(Aim of the task):
Reproduce the data shown below exactly.
======== Provided data
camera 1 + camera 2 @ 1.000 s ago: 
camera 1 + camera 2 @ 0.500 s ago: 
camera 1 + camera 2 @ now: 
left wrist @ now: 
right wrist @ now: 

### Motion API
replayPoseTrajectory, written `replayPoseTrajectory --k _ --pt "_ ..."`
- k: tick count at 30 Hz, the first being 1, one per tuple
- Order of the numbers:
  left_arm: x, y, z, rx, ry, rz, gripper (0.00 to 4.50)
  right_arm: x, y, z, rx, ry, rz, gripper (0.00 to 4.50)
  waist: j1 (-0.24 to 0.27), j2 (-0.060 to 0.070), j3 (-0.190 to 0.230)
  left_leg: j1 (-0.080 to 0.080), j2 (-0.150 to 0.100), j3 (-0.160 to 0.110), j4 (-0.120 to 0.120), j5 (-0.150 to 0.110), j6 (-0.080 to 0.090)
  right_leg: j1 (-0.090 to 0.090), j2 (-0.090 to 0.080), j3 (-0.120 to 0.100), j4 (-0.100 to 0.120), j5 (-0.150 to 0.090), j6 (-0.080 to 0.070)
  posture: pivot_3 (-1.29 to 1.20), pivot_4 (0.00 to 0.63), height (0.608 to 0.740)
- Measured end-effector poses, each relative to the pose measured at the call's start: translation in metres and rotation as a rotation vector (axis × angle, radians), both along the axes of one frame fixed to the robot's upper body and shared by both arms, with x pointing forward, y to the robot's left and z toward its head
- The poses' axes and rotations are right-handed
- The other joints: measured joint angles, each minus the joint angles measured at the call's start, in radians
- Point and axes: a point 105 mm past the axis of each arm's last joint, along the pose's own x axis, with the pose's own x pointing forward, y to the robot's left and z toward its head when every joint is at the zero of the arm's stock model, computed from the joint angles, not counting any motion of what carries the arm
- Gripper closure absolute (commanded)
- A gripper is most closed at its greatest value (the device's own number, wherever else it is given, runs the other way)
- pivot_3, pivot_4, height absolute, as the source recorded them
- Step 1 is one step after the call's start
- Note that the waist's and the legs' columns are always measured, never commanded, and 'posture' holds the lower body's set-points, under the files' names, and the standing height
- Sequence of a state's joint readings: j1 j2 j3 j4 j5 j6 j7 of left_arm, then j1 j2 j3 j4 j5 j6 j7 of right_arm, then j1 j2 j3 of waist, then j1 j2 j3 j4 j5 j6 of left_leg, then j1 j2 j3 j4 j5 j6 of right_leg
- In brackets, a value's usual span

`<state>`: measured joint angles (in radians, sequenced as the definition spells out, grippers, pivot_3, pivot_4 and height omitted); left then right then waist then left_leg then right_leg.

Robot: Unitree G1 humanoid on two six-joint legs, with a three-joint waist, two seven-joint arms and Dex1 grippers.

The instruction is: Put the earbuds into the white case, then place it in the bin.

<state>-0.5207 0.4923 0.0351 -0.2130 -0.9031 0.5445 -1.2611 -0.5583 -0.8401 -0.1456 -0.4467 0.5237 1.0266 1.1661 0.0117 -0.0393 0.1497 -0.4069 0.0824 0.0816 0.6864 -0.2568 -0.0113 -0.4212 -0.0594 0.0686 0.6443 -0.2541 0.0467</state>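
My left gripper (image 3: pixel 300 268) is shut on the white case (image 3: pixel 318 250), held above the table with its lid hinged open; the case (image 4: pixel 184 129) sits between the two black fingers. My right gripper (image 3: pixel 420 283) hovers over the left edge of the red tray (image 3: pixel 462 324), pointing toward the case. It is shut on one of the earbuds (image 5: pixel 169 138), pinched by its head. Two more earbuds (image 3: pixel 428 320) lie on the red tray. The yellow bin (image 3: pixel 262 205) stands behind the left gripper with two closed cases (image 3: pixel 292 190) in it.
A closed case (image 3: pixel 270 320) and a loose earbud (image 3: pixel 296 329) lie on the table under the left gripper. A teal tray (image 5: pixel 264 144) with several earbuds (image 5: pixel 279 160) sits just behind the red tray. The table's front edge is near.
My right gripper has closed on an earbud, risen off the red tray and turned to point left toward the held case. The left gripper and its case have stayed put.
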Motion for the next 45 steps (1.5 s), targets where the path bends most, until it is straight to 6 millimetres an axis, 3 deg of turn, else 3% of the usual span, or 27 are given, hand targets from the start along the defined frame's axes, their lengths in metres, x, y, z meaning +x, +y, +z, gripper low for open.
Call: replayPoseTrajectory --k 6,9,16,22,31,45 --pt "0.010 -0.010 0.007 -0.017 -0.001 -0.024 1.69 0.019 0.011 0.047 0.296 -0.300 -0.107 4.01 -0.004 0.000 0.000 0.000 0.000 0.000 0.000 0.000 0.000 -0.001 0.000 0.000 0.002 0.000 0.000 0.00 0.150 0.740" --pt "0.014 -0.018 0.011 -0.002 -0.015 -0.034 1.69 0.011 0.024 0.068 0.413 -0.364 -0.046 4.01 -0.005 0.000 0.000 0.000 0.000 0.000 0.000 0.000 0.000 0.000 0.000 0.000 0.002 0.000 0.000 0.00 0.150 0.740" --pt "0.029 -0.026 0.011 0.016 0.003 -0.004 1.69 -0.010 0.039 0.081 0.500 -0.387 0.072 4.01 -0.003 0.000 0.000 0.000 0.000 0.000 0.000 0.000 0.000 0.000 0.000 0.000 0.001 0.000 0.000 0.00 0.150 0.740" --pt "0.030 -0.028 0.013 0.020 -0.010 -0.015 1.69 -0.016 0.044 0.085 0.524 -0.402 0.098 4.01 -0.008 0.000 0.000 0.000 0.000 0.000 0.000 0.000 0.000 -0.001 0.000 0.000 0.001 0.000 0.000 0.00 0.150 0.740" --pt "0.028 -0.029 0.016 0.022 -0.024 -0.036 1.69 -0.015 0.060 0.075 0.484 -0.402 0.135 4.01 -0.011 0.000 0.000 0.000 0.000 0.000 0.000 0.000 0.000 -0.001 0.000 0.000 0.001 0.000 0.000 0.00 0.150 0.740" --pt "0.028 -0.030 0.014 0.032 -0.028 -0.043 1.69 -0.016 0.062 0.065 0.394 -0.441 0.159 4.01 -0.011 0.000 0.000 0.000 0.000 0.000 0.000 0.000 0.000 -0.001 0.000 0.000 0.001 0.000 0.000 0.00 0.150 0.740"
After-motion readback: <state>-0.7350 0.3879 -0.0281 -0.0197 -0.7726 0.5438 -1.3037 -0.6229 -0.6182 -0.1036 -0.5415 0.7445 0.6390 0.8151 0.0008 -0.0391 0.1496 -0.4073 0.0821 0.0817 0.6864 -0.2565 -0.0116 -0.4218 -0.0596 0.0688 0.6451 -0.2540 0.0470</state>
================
(Finished task):
camera 1 + camera 2 @ 1.000 s ago: 
camera 1 + camera 2 @ 0.500 s ago: 
camera 1 + camera 2 @ now: 
left wrist @ now: 
right wrist @ now: 

### Motion API
replayPoseTrajectory, written `replayPoseTrajectory --k _ --pt "_ ..."`
- k: tick count at 30 Hz, the first being 1, one per tuple
- Order of the numbers:
  left_arm: x, y, z, rx, ry, rz, gripper (0.00 to 4.50)
  right_arm: x, y, z, rx, ry, rz, gripper (0.00 to 4.50)
  waist: j1 (-0.24 to 0.27), j2 (-0.060 to 0.070), j3 (-0.190 to 0.230)
  left_leg: j1 (-0.080 to 0.080), j2 (-0.150 to 0.100), j3 (-0.160 to 0.110), j4 (-0.120 to 0.120), j5 (-0.150 to 0.110), j6 (-0.080 to 0.090)
  right_leg: j1 (-0.090 to 0.090), j2 (-0.090 to 0.080), j3 (-0.120 to 0.100), j4 (-0.100 to 0.120), j5 (-0.150 to 0.090), j6 (-0.080 to 0.070)
  posture: pivot_3 (-1.29 to 1.20), pivot_4 (0.00 to 0.63), height (0.608 to 0.740)
- Measured end-effector poses, each relative to the pose measured at the call's start: translation in metres and rotation as a rotation vector (axis × angle, radians), both along the axes of one frame fixed to the robot's upper body and shared by both arms, with x pointing forward, y to the robot's left and z toward its head
- The poses' axes and rotations are right-handed
- The other joints: measured joint angles, each minus the joint angles measured at the call's start, in radians
- Point and axes: a point 105 mm past the axis of each arm's last joint, along the pose's own x axis, with the pose's own x pointing forward, y to the robot's left and z toward its head when every joint is at the zero of the arm's stock model, computed from the joint angles, not counting any motion of what carries the arm
- Gripper closure absolute (commanded)
- A gripper is most closed at its greatest value (the device's own number, wherever else it is given, runs the other way)
- pivot_3, pivot_4, height absolute, as the source recorded them
- Step 1 is one step after the call's start
- Note that the waist's and the legs' columns are always measured, never commanded, and 'posture' holds the lower body's set-points, under the files' names, and the standing height
- Sequence of a state's joint readings: j1 j2 j3 j4 j5 j6 j7 of left_arm, then j1 j2 j3 j4 j5 j6 j7 of right_arm, then j1 j2 j3 of waist, then j1 j2 j3 j4 j5 j6 of left_leg, then j1 j2 j3 j4 j5 j6 of right_leg
- In brackets, a value's usual span

`<state>`: measured joint angles (in radians, sequenced as the definition spells out, grippers, pivot_3, pivot_4 and height omitted); left then right then waist then left_leg then right_leg.

Robot: Unitree G1 humanoid on two six-joint legs, with a three-joint waist, two seven-joint arms and Dex1 grippers.

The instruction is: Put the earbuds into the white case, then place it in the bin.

<state>-0.5207 0.4923 0.0351 -0.2130 -0.9031 0.5445 -1.2611 -0.5583 -0.8401 -0.1456 -0.4467 0.5237 1.0266 1.1661 0.0117 -0.0393 0.1497 -0.4069 0.0824 0.0816 0.6864 -0.2568 -0.0113 -0.4212 -0.0594 0.0686 0.6443 -0.2541 0.0467</state>
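My left gripper (image 3: pixel 300 268) is shut on the white case (image 3: pixel 318 250), held above the table with its lid hinged open; the case (image 4: pixel 184 129) sits between the two black fingers. My right gripper (image 3: pixel 420 283) hovers over the left edge of the red tray (image 3: pixel 462 324), pointing toward the case. It is shut on one of the earbuds (image 5: pixel 169 138), pinched by its head. Two more earbuds (image 3: pixel 428 320) lie on the red tray. The yellow bin (image 3: pixel 262 205) stands behind the left gripper with two closed cases (image 3: pixel 292 190) in it.
A closed case (image 3: pixel 270 320) and a loose earbud (image 3: pixel 296 329) lie on the table under the left gripper. A teal tray (image 5: pixel 264 144) with several earbuds (image 5: pixel 279 160) sits just behind the red tray. The table's front edge is near.
My right gripper has closed on an earbud, risen off the red tray and turned to point left toward the held case. The left gripper and its case have stayed put.
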Motion for the next 45 steps (1.5 s), targets where the path bends most, until it is straight to 6 millimetres an axis, 3 deg of turn, else 3% of the usual span, or 27 are given, hand targets from the start along the defined frame's axes, their lengths in metres, x, y, z meaning +x, +y, +z, gripper low for open.
Call: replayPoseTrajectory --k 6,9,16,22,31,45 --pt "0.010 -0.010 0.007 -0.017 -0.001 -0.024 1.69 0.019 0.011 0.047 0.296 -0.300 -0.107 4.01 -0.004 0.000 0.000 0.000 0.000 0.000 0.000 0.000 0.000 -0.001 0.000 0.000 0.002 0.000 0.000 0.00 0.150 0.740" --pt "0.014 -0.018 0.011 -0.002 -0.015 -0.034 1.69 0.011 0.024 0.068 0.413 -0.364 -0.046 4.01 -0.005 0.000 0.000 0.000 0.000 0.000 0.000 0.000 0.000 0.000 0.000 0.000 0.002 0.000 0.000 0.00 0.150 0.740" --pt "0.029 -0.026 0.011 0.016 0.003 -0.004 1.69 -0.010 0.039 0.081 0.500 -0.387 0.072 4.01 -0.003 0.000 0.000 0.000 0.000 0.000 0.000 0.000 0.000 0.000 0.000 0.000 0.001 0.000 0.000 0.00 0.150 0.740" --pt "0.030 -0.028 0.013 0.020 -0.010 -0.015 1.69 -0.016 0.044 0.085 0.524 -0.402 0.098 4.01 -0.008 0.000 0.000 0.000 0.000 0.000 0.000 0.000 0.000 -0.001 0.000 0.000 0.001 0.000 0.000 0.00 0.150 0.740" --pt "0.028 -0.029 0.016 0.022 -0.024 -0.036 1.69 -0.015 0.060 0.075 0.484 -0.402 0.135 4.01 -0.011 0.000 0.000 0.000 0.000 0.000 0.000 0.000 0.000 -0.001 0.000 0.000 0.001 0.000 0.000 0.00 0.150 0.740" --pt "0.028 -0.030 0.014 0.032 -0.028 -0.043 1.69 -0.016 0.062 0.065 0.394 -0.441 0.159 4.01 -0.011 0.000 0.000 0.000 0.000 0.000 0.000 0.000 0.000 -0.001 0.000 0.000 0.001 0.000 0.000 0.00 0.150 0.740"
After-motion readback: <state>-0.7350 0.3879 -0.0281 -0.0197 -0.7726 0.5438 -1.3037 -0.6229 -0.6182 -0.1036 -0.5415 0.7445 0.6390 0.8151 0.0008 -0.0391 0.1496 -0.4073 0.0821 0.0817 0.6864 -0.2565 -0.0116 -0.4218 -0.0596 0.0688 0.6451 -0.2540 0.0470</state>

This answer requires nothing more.